DESCRIPTION OF THE TASK:
Start with the line that holds "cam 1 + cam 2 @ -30". Please copy it and each remaining line below exactly, leaving pictures out.

┌─ PROVIDED MATERIAL

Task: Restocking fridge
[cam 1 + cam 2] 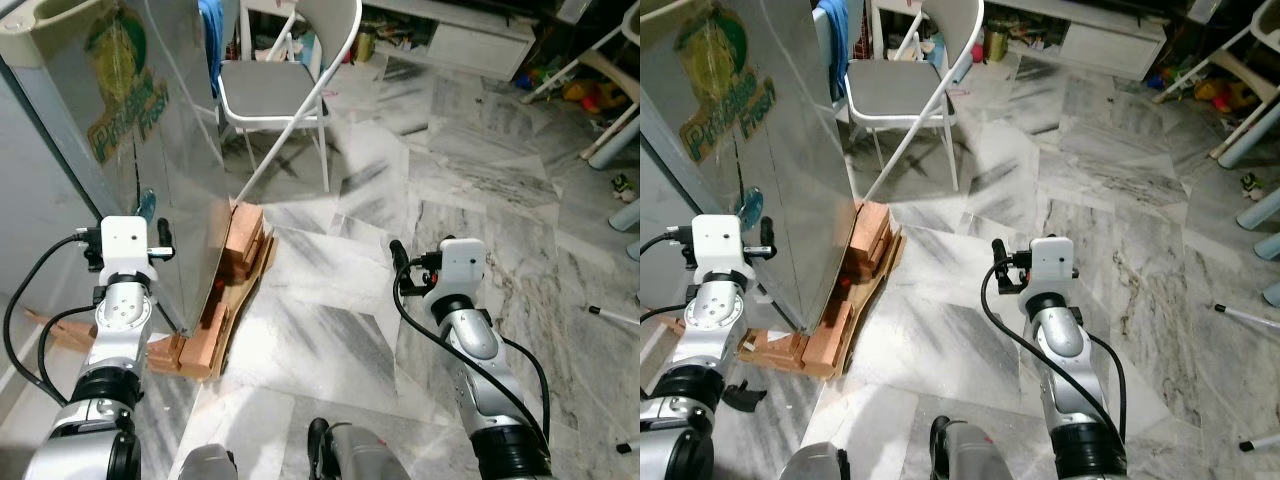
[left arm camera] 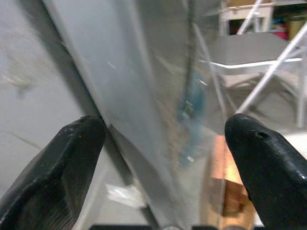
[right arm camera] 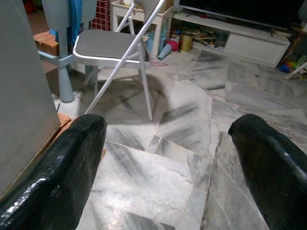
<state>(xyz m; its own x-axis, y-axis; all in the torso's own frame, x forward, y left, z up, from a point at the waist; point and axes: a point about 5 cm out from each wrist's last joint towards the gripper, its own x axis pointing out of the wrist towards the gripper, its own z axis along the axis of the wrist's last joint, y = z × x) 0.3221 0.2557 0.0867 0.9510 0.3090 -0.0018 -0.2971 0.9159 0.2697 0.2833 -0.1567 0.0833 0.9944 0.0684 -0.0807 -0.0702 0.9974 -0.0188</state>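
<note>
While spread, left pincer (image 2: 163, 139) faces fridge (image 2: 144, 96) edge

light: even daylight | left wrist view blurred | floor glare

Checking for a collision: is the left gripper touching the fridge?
Cannot tell. In the left wrist view the open left gripper straddles the fridge corner edge, but no contact or gap shows plainly.
</note>
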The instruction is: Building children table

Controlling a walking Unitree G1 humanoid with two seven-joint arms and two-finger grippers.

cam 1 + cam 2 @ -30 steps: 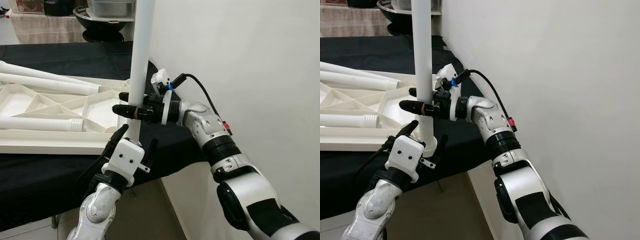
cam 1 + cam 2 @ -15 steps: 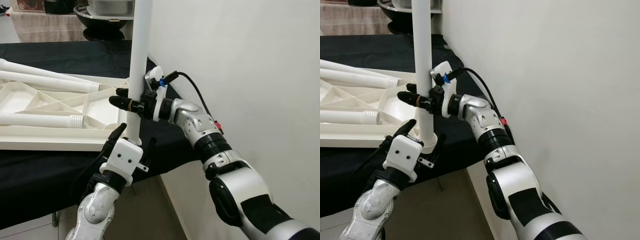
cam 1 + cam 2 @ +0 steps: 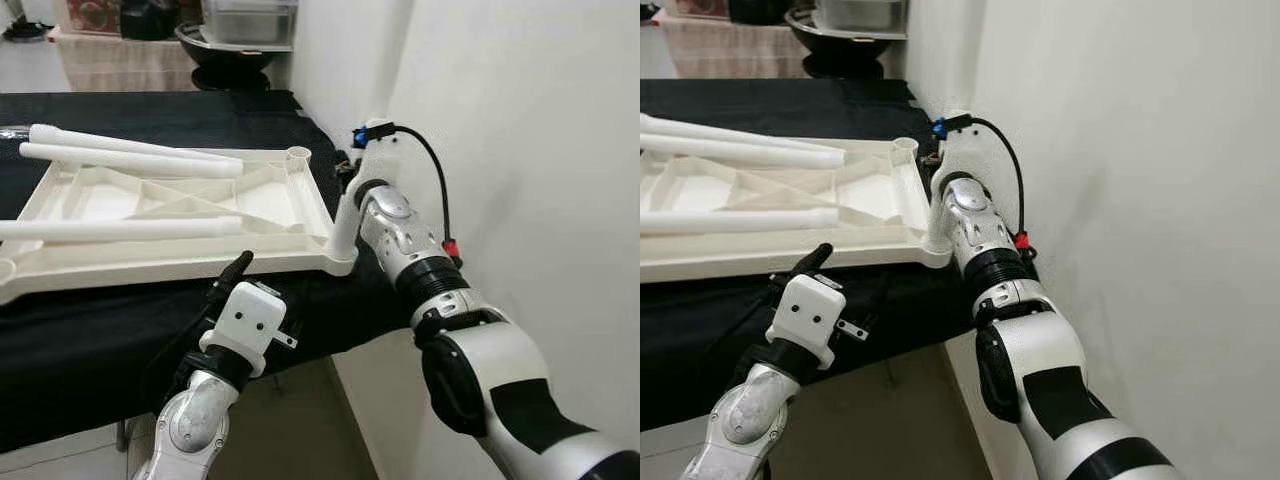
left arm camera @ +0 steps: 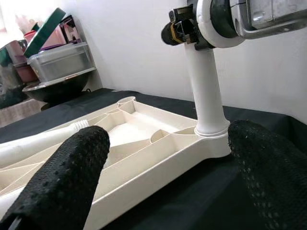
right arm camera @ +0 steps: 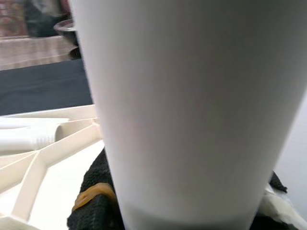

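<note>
The white table top [image 3: 290, 262] lies upside down on the black-clothed table. One white leg [image 3: 343, 222] stands upright in the socket at its near right corner [image 4: 211, 134]. My right gripper [image 3: 350, 172] is shut on this leg a little above the socket; its black fingers [image 5: 96, 206] press against the leg. Below and in front of the table top's near edge my left gripper [image 3: 258, 278] is open and holds nothing. In the left wrist view its fingers [image 4: 62, 177] stand wide apart, short of the table top. Three loose legs [image 3: 130, 158] lie across the table top.
A white wall [image 3: 520, 120] runs close along the right, just behind my right arm. The black table [image 3: 90, 340] ends at a near edge just past the table top, with floor below. A dark bowl [image 3: 235, 45] and containers stand at the back.
The leg, earlier held at the table's edge with my left gripper around its lower end, now stands in the corner socket. The left gripper is clear of it. The camera view has shifted.
</note>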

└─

TASK RESULT:
cam 1 + cam 2 @ -30 steps: 
cam 1 + cam 2 @ -15 steps: 
cam 1 + cam 2 @ +0 steps: 
left arm camera @ +0 steps: 
right arm camera @ +0 steps: 

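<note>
The white table top [image 3: 290, 262] lies upside down on the black-clothed table. One white leg [image 3: 343, 222] stands upright in the socket at its near right corner [image 4: 211, 134]. My right gripper [image 3: 350, 172] is shut on this leg a little above the socket; its black fingers [image 5: 96, 206] press against the leg. Below and in front of the table top's near edge my left gripper [image 3: 258, 278] is open and holds nothing. In the left wrist view its fingers [image 4: 62, 177] stand wide apart, short of the table top. Three loose legs [image 3: 130, 158] lie across the table top.
A white wall [image 3: 520, 120] runs close along the right, just behind my right arm. The black table [image 3: 90, 340] ends at a near edge just past the table top, with floor below. A dark bowl [image 3: 235, 45] and containers stand at the back.
The leg, earlier held at the table's edge with my left gripper around its lower end, now stands in the corner socket. The left gripper is clear of it. The camera view has shifted.
</note>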

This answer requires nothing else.